WORK ITEM — Every line holding the string "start" is to be copied from the entries below.
== RECORDED INFORMATION ==
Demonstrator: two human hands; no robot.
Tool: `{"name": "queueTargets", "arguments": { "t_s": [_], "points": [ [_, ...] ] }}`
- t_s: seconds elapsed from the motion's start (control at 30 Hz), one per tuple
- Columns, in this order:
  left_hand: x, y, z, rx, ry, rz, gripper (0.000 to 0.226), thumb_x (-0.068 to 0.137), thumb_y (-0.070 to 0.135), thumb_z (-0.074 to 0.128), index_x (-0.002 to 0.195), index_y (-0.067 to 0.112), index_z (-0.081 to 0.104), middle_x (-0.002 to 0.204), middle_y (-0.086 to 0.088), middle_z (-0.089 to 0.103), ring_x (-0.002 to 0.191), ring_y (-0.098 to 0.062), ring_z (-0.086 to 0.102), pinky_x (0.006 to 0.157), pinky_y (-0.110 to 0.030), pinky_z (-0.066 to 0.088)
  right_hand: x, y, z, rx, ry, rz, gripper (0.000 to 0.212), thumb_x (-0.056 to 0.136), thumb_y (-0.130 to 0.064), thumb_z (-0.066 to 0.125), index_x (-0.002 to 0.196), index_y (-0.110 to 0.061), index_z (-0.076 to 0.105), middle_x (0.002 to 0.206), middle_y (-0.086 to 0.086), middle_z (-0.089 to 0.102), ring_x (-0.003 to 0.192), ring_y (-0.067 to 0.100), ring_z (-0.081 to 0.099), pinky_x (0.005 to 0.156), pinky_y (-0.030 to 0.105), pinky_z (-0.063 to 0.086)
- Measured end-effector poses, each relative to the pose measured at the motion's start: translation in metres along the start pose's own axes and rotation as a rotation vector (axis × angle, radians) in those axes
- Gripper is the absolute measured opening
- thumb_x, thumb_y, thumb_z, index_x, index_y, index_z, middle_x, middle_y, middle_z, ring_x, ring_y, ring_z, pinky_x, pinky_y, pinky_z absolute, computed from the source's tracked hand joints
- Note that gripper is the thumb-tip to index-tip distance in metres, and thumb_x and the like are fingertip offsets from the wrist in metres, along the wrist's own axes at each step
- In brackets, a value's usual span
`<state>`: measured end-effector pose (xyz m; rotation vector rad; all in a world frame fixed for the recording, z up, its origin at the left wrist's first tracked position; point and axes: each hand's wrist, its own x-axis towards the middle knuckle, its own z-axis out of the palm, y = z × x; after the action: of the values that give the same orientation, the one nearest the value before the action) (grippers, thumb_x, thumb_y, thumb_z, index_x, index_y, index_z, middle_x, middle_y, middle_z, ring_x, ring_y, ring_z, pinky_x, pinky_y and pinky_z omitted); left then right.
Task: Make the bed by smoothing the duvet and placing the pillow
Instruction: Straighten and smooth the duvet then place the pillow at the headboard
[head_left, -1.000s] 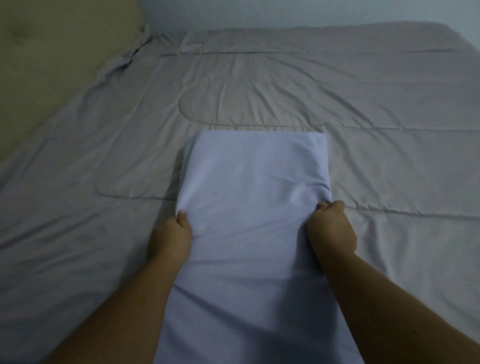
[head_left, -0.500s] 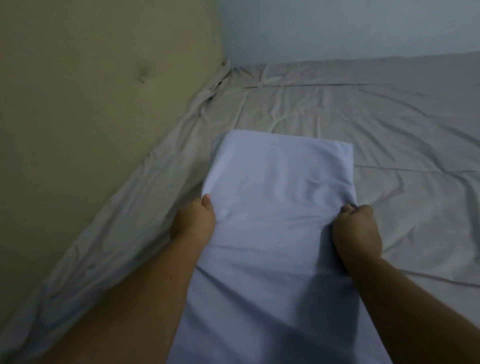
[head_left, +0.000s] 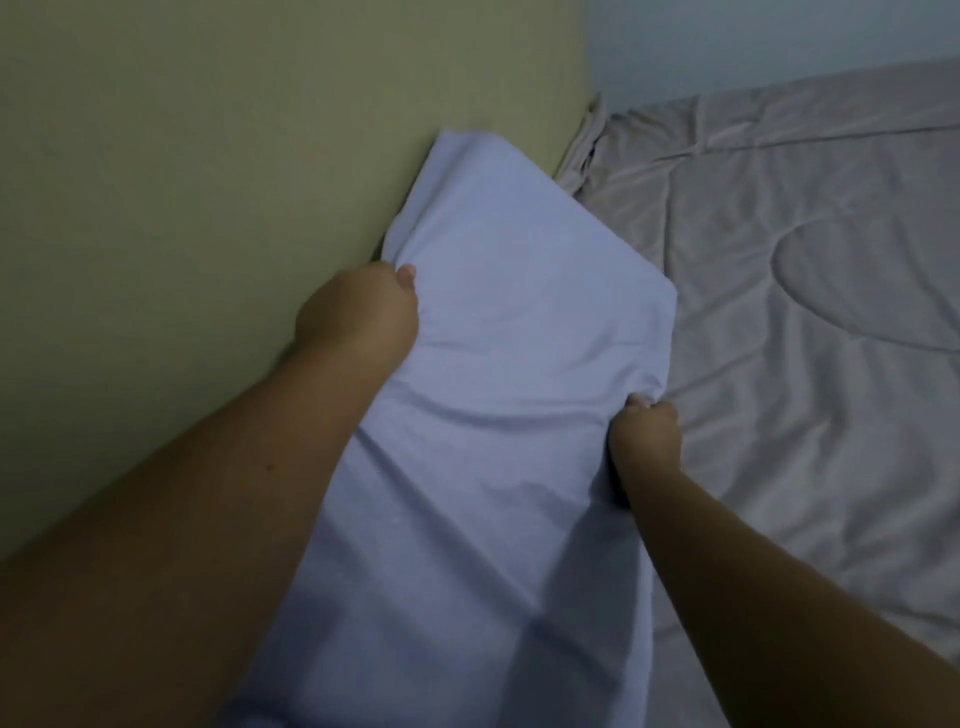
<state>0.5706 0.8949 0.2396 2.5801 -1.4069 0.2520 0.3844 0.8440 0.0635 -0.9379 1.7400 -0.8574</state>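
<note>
A pale lavender pillow fills the middle of the view, its far end up against the olive-green headboard. My left hand grips its left edge, thumb on top. Its right edge is pinched by my right hand, where the fabric bunches. The grey-beige duvet lies spread over the bed to the right, with creases and quilted seams. The near end of the pillow runs out of the bottom of the frame.
A pale wall rises behind the bed at the top right. The duvet's far corner is bunched where the headboard meets that wall.
The pillow has been carried left and forward from the middle of the bed to the headboard, both hands still gripping its sides. The view has swung left.
</note>
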Motion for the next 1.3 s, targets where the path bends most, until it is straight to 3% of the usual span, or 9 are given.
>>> {"name": "queueTargets", "arguments": {
  "t_s": [0.33,0.43,0.53,0.6,0.67,0.73,0.87,0.93,1.3],
  "points": [
    [-0.009,-0.002,0.018,0.155,0.025,0.136,0.047,0.101,0.039,0.025,0.118,0.004,0.052,0.121,-0.022,0.059,0.108,-0.039,0.057,0.083,-0.040,0.043,0.000,0.046,0.055,-0.118,-0.291,0.134,0.036,0.101,-0.015,0.031,0.125,0.007,0.045,0.129,0.026,0.050,0.119,0.038,0.049,0.092,0.036,0.040],
    [-0.013,0.006,0.014,0.217,0.099,0.108,0.049,0.097,0.042,0.038,0.127,0.005,0.043,0.127,-0.022,0.053,0.115,-0.040,0.050,0.088,-0.043,0.041,-0.002,0.049,0.053,-0.306,-0.117,-0.051,0.044,0.096,-0.023,0.027,0.125,0.003,0.046,0.128,0.024,0.051,0.117,0.037,0.049,0.088,0.033,0.038],
    [-0.022,0.028,0.020,0.344,0.179,0.356,0.061,0.094,0.043,0.040,0.144,0.012,0.026,0.149,-0.015,0.030,0.135,-0.037,0.029,0.107,-0.047,0.027,-0.010,0.022,0.059,-0.182,0.136,-0.431,0.050,0.096,-0.027,0.033,0.134,0.003,0.045,0.139,0.024,0.046,0.128,0.036,0.043,0.107,0.036,0.029],
    [-0.033,0.047,0.039,0.437,0.049,0.538,0.062,0.097,0.042,0.031,0.151,0.019,0.011,0.160,-0.005,0.009,0.146,-0.032,0.007,0.117,-0.050,0.005,-0.021,-0.003,0.073,-0.005,-0.003,-0.602,0.047,0.100,-0.026,0.036,0.141,-0.001,0.037,0.149,0.016,0.037,0.139,0.027,0.032,0.116,0.031,0.018],
    [-0.040,0.052,0.060,0.542,-0.103,0.562,0.059,0.098,0.040,0.023,0.152,0.023,0.004,0.161,0.001,-0.001,0.147,-0.027,-0.005,0.116,-0.050,-0.007,-0.031,-0.009,0.085,0.003,-0.174,-0.696,0.052,0.101,-0.030,0.035,0.148,-0.009,0.024,0.157,0.005,0.021,0.145,0.017,0.018,0.119,0.029,0.010],
    [-0.042,0.039,0.072,0.641,-0.161,0.540,0.058,0.099,0.040,0.016,0.152,0.020,0.002,0.161,0.000,-0.004,0.148,-0.025,-0.007,0.116,-0.049,-0.012,-0.033,0.012,0.091,-0.027,-0.283,-0.578,0.059,0.100,-0.042,0.025,0.150,-0.012,0.015,0.159,0.000,0.012,0.147,0.014,0.010,0.120,0.031,0.005],
    [-0.049,0.012,0.079,0.787,-0.123,0.604,0.059,0.101,0.040,0.010,0.151,0.013,-0.003,0.161,-0.006,-0.010,0.148,-0.027,-0.010,0.115,-0.049,-0.015,-0.023,0.086,0.070,-0.189,-0.131,-0.184,0.058,0.100,-0.039,0.025,0.138,0.004,0.034,0.147,0.022,0.035,0.135,0.034,0.033,0.114,0.042,0.022],
    [-0.057,0.009,0.077,0.787,-0.129,0.600,0.059,0.101,0.040,0.008,0.150,0.012,-0.007,0.160,-0.007,-0.014,0.147,-0.027,-0.013,0.114,-0.049,-0.016,-0.023,0.105,0.062,-0.200,-0.169,-0.093,0.055,0.100,-0.034,0.029,0.136,0.008,0.034,0.145,0.027,0.035,0.134,0.037,0.034,0.113,0.043,0.024],
    [-0.155,-0.021,0.059,0.382,-0.162,0.407,0.062,0.100,0.042,0.013,0.149,0.015,-0.015,0.160,-0.002,-0.015,0.148,-0.021,-0.011,0.117,-0.037,-0.012,-0.061,0.066,0.006,-0.383,-0.178,-0.492,0.056,0.101,-0.031,0.029,0.143,0.006,0.029,0.149,0.024,0.034,0.138,0.035,0.030,0.117,0.041,0.020]
  ]
}}
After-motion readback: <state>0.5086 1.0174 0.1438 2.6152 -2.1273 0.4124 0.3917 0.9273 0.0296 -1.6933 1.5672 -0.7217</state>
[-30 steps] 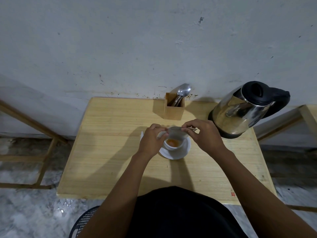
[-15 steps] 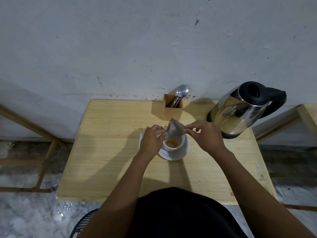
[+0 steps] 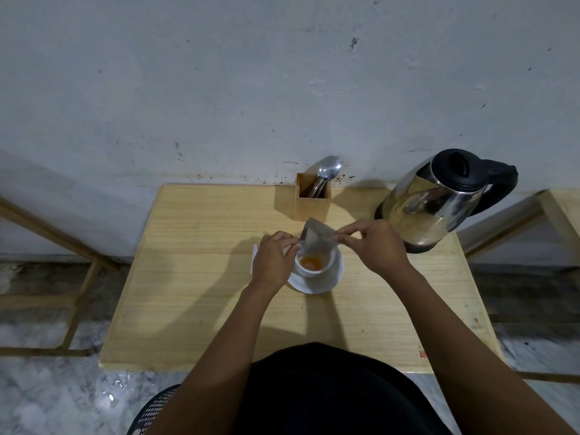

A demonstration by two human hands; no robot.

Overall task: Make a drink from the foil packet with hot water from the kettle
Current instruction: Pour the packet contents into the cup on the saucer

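Observation:
A silver foil packet (image 3: 317,236) is held tilted just above a white cup (image 3: 314,269) that stands on a white saucer (image 3: 329,282) in the middle of the wooden table (image 3: 204,277). Orange powder (image 3: 310,262) lies in the cup's bottom. My left hand (image 3: 273,262) pinches the packet's lower left corner beside the cup. My right hand (image 3: 375,243) pinches its right edge. A steel kettle (image 3: 436,199) with a black lid and handle stands at the table's back right.
A small wooden holder (image 3: 312,200) with a metal spoon (image 3: 328,171) stands at the back edge against the grey wall. A white paper (image 3: 253,259) peeks out left of my left hand. Wooden frames flank the table on a marble floor.
The packet went from lying flat over the cup to being lifted and tipped up on its corner. Both hands stayed at the cup, the right one rising slightly.

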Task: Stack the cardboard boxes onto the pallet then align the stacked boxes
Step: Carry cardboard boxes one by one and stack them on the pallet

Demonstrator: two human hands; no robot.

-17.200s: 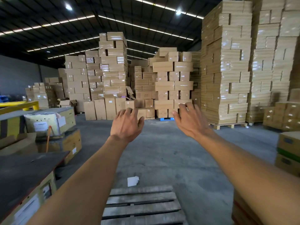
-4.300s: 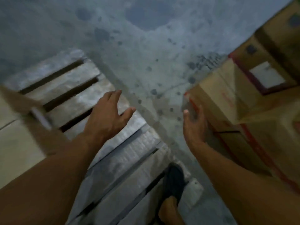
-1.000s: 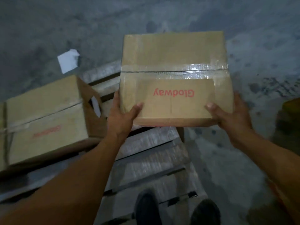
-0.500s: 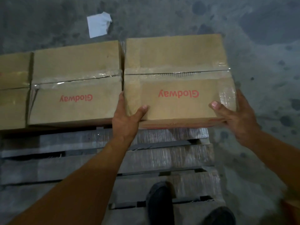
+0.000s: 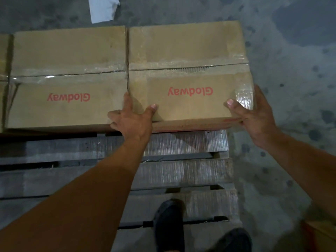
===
EXERCISE RESULT —
- t_s: seconds elapsed from the motion's start (control at 30 Hz), one per tuple
- Measured end-effector poses, each relative to the pose measured at the motion's start: translation in metres along the start pose's own axes and rotation as a rotation vector (axis × angle, radians) in those axes

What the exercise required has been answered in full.